(EXERCISE) The expected output is the data below, character for character, without its pictures.

--- DATA SEGMENT ---

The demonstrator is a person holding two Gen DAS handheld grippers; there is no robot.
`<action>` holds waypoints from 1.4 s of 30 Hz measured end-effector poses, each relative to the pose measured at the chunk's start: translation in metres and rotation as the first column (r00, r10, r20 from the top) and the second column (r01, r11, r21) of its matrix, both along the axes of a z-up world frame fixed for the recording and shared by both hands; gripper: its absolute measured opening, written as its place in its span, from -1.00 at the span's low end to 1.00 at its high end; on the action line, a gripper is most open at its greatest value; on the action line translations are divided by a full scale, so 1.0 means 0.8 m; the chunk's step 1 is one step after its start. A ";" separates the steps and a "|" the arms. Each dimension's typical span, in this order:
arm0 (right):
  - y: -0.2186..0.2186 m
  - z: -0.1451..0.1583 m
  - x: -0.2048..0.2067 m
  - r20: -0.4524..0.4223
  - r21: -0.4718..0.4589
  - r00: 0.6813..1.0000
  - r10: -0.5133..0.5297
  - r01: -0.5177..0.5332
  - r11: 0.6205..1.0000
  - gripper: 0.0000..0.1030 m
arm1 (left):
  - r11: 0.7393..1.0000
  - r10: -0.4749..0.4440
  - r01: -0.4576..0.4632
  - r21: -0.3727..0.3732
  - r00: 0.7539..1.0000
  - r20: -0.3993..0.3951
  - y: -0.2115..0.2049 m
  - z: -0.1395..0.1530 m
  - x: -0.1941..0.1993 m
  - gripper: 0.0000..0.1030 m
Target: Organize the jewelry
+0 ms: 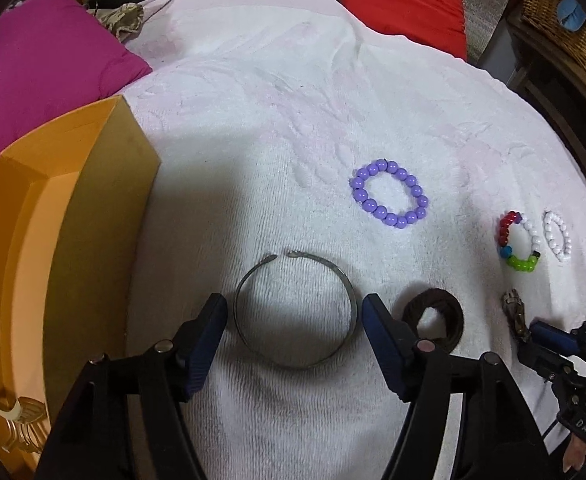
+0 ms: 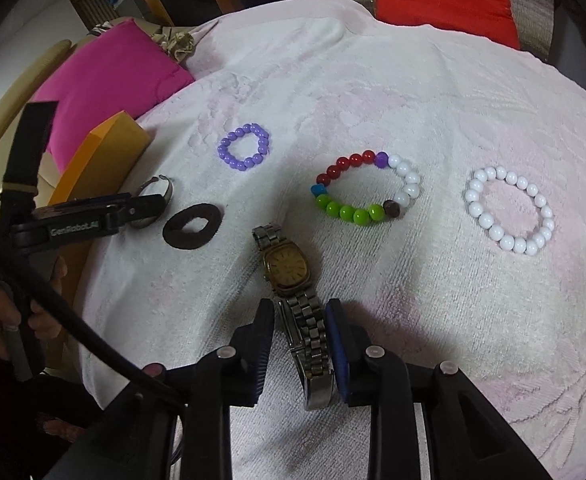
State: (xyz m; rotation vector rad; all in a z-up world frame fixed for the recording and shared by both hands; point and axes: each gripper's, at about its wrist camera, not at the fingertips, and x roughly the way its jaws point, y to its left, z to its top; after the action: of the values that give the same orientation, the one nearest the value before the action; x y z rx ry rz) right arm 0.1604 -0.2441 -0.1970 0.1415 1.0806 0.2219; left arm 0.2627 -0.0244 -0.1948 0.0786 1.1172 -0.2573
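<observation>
A silver open bangle [image 1: 293, 312] lies on the white towel [image 1: 293, 120] between the fingers of my open left gripper [image 1: 293, 304]; part of it shows in the right wrist view [image 2: 161, 190]. A gold-faced metal watch [image 2: 287, 268] lies with its band between the fingers of my right gripper [image 2: 299, 308], which stands open around the band. A purple bead bracelet [image 1: 389, 194] [image 2: 245, 152], a multicolour bead bracelet [image 2: 367, 188] [image 1: 519, 244], a white bead bracelet [image 2: 509, 210] [image 1: 557, 235] and a dark brown hair tie [image 2: 192, 226] [image 1: 433, 318] lie on the towel.
An orange open box [image 1: 33, 240] stands at the left edge of the towel, with gold jewelry [image 1: 17, 424] inside. A pink cushion [image 1: 45, 60] lies behind it and a red cushion [image 1: 405, 0] at the back. A wicker basket [image 1: 565, 20] stands at the far right.
</observation>
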 end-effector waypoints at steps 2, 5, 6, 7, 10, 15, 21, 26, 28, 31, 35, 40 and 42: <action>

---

(RESULT OF THE TASK)
The demonstrator is a person holding two Gen DAS handheld grippers; there is no robot.
`<action>` holds waypoints from 1.4 s of 30 Hz measured end-effector poses, each relative to the pose measured at the chunk's start: translation in metres and rotation as the first column (r00, r10, r20 from the top) and the second column (r01, r11, r21) of its matrix, both along the axes of a z-up world frame fixed for the recording and shared by both hands; gripper: its absolute measured opening, written as its place in its span, from -1.00 at the span's low end to 1.00 at its high end; on the action line, a gripper is most open at its greatest value; on the action line translations are divided by a full scale, so 1.0 means 0.8 m; the chunk's step 1 is one step after its start. A ";" separates the steps and a "|" the arms. Each dimension's typical span, in this order:
arm0 (right):
  - y: -0.2186..0.2186 m
  - z: -0.1451..0.1583 m
  - x: -0.2048..0.2067 m
  - r20: -0.4524..0.4223
  - r21: -0.4718..0.4589
  - r00: 0.6813..1.0000
  - r10: -0.5133..0.5297
  - r01: -0.5177..0.5332
  - r11: 0.6205..1.0000
  - gripper: 0.0000..0.1030 m
arm1 (left):
  - r11: 0.7393..1.0000
  - r10: -0.4749..0.4440
  - r01: -0.4576..0.4632
  - r21: -0.3727..0.3732
  - r00: 0.7539..1.0000
  - r20: -0.3993..0.3951
  - y: -0.2115..0.2049 m
  - z: -0.1395..0.1530 m
  - x: -0.1941..0.1993 m
  - gripper: 0.0000..0.1030 m
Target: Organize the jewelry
+0 ms: 
+0 ms: 
State: (xyz m; rotation vector rad; all in a z-up world frame fixed for the recording and shared by both hands; point and axes: each gripper's, at about its wrist camera, not at the fingertips, and x roughly the way its jaws point, y to its left, z to its top; after the action: of the values that give the same orientation, the one nearest the value before the action; x y z rx ry rz) right arm 0.1604 -0.2441 -0.1970 0.1415 1.0806 0.2219; left arm 0.2627 -0.0244 -0.1948 0.0786 1.1172 -0.2573
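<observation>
A silver open bangle [image 1: 293, 312] lies on the white towel [image 1: 293, 120] between the fingers of my open left gripper [image 1: 293, 304]; part of it shows in the right wrist view [image 2: 161, 190]. A gold-faced metal watch [image 2: 287, 268] lies with its band between the fingers of my right gripper [image 2: 299, 308], which stands open around the band. A purple bead bracelet [image 1: 389, 194] [image 2: 245, 152], a multicolour bead bracelet [image 2: 367, 188] [image 1: 519, 244], a white bead bracelet [image 2: 509, 210] [image 1: 557, 235] and a dark brown hair tie [image 2: 192, 226] [image 1: 433, 318] lie on the towel.
An orange open box [image 1: 33, 240] stands at the left edge of the towel, with gold jewelry [image 1: 17, 424] inside. A pink cushion [image 1: 45, 60] lies behind it and a red cushion [image 1: 405, 0] at the back. A wicker basket [image 1: 565, 20] stands at the far right.
</observation>
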 end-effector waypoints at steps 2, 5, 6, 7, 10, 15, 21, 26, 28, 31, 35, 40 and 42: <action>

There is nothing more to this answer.